# RAW DATA:
________________________

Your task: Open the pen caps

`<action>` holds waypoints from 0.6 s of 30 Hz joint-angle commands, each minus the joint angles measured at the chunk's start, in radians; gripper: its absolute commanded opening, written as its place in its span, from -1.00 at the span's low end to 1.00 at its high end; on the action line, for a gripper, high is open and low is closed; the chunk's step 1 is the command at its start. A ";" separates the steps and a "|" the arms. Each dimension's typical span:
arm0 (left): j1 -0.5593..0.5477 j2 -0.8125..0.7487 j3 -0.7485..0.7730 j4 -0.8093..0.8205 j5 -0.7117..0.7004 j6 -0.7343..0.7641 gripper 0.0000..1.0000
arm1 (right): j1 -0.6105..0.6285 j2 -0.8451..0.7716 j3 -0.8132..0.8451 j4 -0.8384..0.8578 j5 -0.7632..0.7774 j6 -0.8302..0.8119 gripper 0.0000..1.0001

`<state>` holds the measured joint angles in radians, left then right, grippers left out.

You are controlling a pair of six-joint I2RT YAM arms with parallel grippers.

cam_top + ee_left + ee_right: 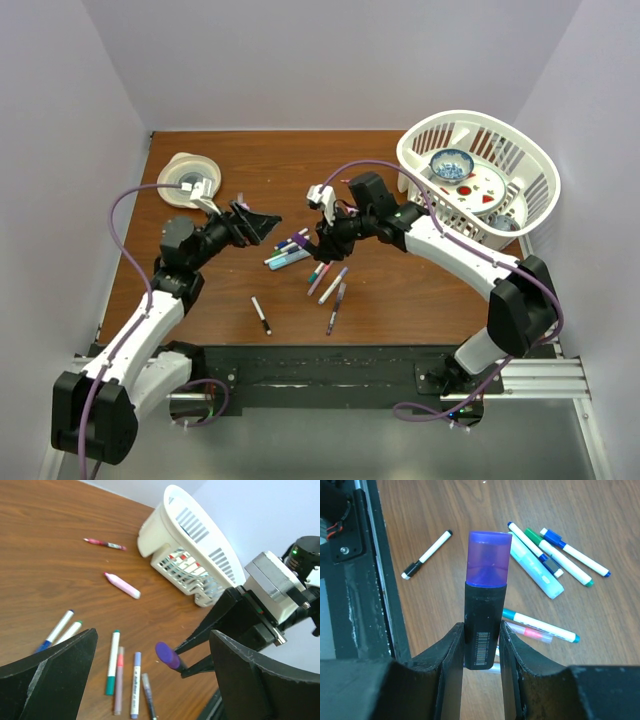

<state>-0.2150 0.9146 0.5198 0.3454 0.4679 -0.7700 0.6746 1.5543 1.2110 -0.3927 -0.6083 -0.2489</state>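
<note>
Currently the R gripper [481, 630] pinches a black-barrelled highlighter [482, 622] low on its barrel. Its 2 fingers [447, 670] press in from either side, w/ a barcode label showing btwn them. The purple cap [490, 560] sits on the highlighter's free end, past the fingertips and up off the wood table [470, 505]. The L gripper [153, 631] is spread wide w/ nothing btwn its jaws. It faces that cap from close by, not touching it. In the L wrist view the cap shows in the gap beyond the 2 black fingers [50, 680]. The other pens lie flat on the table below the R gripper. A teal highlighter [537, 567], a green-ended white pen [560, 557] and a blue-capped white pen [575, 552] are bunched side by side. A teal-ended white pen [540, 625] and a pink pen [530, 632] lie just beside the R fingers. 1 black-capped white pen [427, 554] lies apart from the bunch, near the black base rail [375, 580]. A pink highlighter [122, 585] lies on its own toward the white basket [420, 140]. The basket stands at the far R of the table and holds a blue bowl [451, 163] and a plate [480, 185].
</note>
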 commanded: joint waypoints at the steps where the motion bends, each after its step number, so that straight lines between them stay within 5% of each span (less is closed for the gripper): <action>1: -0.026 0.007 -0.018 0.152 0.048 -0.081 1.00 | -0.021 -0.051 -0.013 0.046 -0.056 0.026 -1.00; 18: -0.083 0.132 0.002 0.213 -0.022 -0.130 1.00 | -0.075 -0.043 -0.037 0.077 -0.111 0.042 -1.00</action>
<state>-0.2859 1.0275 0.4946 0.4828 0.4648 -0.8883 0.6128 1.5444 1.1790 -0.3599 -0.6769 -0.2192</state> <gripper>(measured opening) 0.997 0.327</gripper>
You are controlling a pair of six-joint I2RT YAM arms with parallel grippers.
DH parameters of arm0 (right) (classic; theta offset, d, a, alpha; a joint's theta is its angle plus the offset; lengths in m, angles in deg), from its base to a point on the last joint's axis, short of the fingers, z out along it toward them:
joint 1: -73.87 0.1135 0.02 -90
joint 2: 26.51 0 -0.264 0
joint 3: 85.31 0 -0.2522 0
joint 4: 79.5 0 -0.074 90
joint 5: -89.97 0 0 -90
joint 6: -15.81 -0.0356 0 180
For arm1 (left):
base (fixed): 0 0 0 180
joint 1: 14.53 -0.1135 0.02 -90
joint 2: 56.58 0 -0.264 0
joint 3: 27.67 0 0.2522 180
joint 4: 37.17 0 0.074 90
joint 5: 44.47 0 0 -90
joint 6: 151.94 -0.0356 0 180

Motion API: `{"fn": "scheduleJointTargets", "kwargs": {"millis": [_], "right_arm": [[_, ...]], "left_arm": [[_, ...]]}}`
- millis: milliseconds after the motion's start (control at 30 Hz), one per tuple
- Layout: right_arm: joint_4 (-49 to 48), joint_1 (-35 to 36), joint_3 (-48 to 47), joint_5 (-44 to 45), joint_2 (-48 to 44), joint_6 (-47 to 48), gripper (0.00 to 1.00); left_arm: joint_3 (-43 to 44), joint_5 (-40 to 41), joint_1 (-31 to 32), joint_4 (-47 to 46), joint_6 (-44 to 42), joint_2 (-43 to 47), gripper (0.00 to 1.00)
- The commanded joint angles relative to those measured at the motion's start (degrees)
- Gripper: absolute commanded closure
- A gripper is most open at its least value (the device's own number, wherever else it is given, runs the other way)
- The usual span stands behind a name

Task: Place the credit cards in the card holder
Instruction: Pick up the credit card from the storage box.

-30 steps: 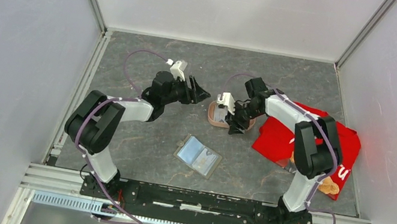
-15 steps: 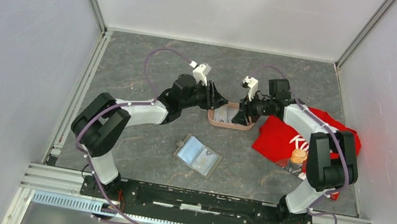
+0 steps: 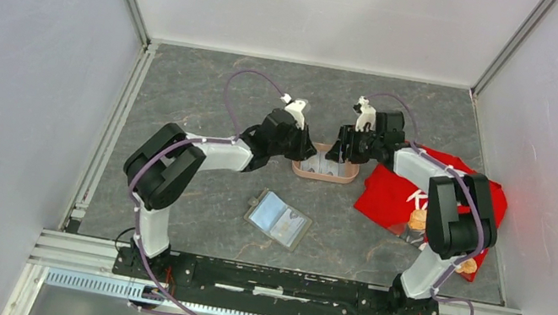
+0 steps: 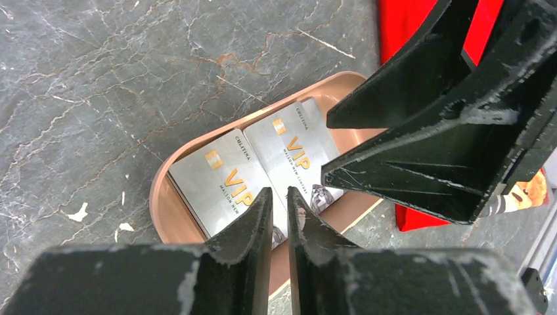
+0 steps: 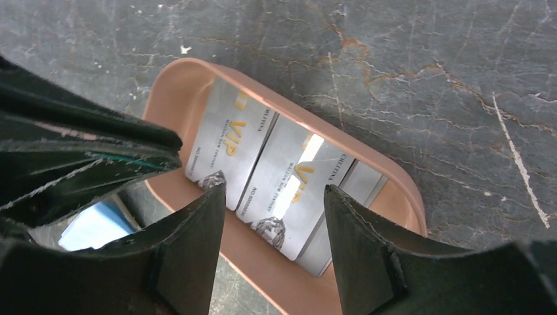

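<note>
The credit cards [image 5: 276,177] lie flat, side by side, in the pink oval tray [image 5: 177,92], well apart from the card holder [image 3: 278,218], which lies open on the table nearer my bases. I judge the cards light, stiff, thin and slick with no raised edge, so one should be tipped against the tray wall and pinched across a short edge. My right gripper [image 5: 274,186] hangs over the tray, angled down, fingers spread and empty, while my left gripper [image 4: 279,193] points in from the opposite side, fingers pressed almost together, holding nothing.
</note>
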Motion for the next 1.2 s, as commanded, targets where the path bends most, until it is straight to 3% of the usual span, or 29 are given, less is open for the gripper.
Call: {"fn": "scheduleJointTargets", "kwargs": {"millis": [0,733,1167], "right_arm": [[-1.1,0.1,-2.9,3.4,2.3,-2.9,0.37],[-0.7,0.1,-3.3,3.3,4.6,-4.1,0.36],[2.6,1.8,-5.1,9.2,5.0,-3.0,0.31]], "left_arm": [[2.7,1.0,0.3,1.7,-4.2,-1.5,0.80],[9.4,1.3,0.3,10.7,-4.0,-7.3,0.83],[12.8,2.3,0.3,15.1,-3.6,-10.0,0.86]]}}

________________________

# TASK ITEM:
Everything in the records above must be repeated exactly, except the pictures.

# EXERCISE RESULT:
Your task: Open the pen caps

`<action>` holds waypoints from 0.6 s of 30 Hz joint-angle commands, each minus the joint angles measured at the chunk's start, in radians; gripper: its absolute commanded opening, written as its place in its span, from -1.00 at the span's low end to 1.00 at its high end; on the action line, for a gripper, high is open and low is closed; the chunk's step 1 is the command at its start. A ";" separates the steps and a "|" the arms. Each dimension's typical span:
arm0 (left): j1 -0.5593..0.5477 j2 -0.8125..0.7487 j3 -0.7485..0.7730 j4 -0.8093..0.8205 j5 -0.7117..0.7004 j6 -0.7343..0.7641 gripper 0.0000..1.0000
arm1 (right): j1 -0.6105..0.6285 j2 -0.8451..0.7716 j3 -0.8132..0.8451 j4 -0.8384..0.8578 j5 -0.7632..0.7774 j6 -0.8302..0.8119 gripper 0.0000..1.0001

`<state>` holds the measured joint angles in radians, left then right, grippers left out.

You are controlling a pair of six-joint I2RT YAM arms with parallel grippers.

cam_top + ee_left + ee_right: 

<state>-0.2150 0.9146 0.5198 0.3454 0.4679 -0.7700 0.6746 1.5543 1.2110 -0.3927 -0.6083 -0.2489</state>
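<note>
Currently the R gripper [481, 630] pinches a black-barrelled highlighter [482, 622] low on its barrel. Its 2 fingers [447, 670] press in from either side, w/ a barcode label showing btwn them. The purple cap [490, 560] sits on the highlighter's free end, past the fingertips and up off the wood table [470, 505]. The L gripper [153, 631] is spread wide w/ nothing btwn its jaws. It faces that cap from close by, not touching it. In the L wrist view the cap shows in the gap beyond the 2 black fingers [50, 680]. The other pens lie flat on the table below the R gripper. A teal highlighter [537, 567], a green-ended white pen [560, 557] and a blue-capped white pen [575, 552] are bunched side by side. A teal-ended white pen [540, 625] and a pink pen [530, 632] lie just beside the R fingers. 1 black-capped white pen [427, 554] lies apart from the bunch, near the black base rail [375, 580]. A pink highlighter [122, 585] lies on its own toward the white basket [420, 140]. The basket stands at the far R of the table and holds a blue bowl [451, 163] and a plate [480, 185].
</note>
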 commanded: joint waypoints at the steps where the motion bends, each after its step number, so that straight lines between them stay within 5% of each span (less is closed for the gripper): <action>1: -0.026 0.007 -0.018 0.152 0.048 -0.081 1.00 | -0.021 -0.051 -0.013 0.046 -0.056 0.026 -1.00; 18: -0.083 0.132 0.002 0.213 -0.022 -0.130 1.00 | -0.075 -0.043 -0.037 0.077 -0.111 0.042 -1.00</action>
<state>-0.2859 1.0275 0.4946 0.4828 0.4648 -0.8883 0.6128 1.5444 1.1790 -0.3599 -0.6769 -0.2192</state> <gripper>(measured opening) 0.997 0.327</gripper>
You are controlling a pair of six-joint I2RT YAM arms with parallel grippers.
DH parameters of arm0 (right) (classic; theta offset, d, a, alpha; a joint's theta is its angle plus the offset; lengths in m, angles in deg), from its base to a point on the last joint's axis, short of the fingers, z out along it toward them:
joint 1: -73.87 0.1135 0.02 -90
joint 2: 26.51 0 -0.264 0
joint 3: 85.31 0 -0.2522 0
joint 4: 79.5 0 -0.074 90
joint 5: -89.97 0 0 -90
joint 6: -15.81 -0.0356 0 180
For arm1 (left):
base (fixed): 0 0 0 180
joint 1: 14.53 -0.1135 0.02 -90
joint 2: 56.58 0 -0.264 0
joint 3: 27.67 0 0.2522 180
joint 4: 37.17 0 0.074 90
joint 5: 44.47 0 0 -90
joint 6: 151.94 -0.0356 0 180

Motion API: `{"fn": "scheduleJointTargets", "kwargs": {"millis": [_], "right_arm": [[_, ...]], "left_arm": [[_, ...]]}}`
- millis: milliseconds after the motion's start (control at 30 Hz), one per tuple
- Layout: right_arm: joint_4 (-49 to 48), joint_1 (-35 to 36), joint_3 (-48 to 47), joint_5 (-44 to 45), joint_2 (-48 to 44), joint_6 (-47 to 48), gripper (0.00 to 1.00); left_arm: joint_3 (-43 to 44), joint_5 (-40 to 41), joint_1 (-31 to 32), joint_4 (-47 to 46), joint_6 (-44 to 42), joint_2 (-43 to 47), gripper (0.00 to 1.00)
- The commanded joint angles relative to those measured at the motion's start (degrees)
- Gripper: absolute commanded closure
- A gripper is most open at its least value (the device's own number, wherever else it is given, runs the other way)
- The usual span stands behind a name

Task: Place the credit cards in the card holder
Instruction: Pick up the credit card from the storage box.

-30 steps: 
-15 steps: 
+0 steps: 
+0 steps: 
+0 steps: 

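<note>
The credit cards [image 5: 276,177] lie flat, side by side, in the pink oval tray [image 5: 177,92], well apart from the card holder [image 3: 278,218], which lies open on the table nearer my bases. I judge the cards light, stiff, thin and slick with no raised edge, so one should be tipped against the tray wall and pinched across a short edge. My right gripper [image 5: 274,186] hangs over the tray, angled down, fingers spread and empty, while my left gripper [image 4: 279,193] points in from the opposite side, fingers pressed almost together, holding nothing.
</note>
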Motion for the next 1.2 s, as commanded, targets where the path bends most, until it is straight to 3% of the usual span, or 29 are given, less is open for the gripper.
Call: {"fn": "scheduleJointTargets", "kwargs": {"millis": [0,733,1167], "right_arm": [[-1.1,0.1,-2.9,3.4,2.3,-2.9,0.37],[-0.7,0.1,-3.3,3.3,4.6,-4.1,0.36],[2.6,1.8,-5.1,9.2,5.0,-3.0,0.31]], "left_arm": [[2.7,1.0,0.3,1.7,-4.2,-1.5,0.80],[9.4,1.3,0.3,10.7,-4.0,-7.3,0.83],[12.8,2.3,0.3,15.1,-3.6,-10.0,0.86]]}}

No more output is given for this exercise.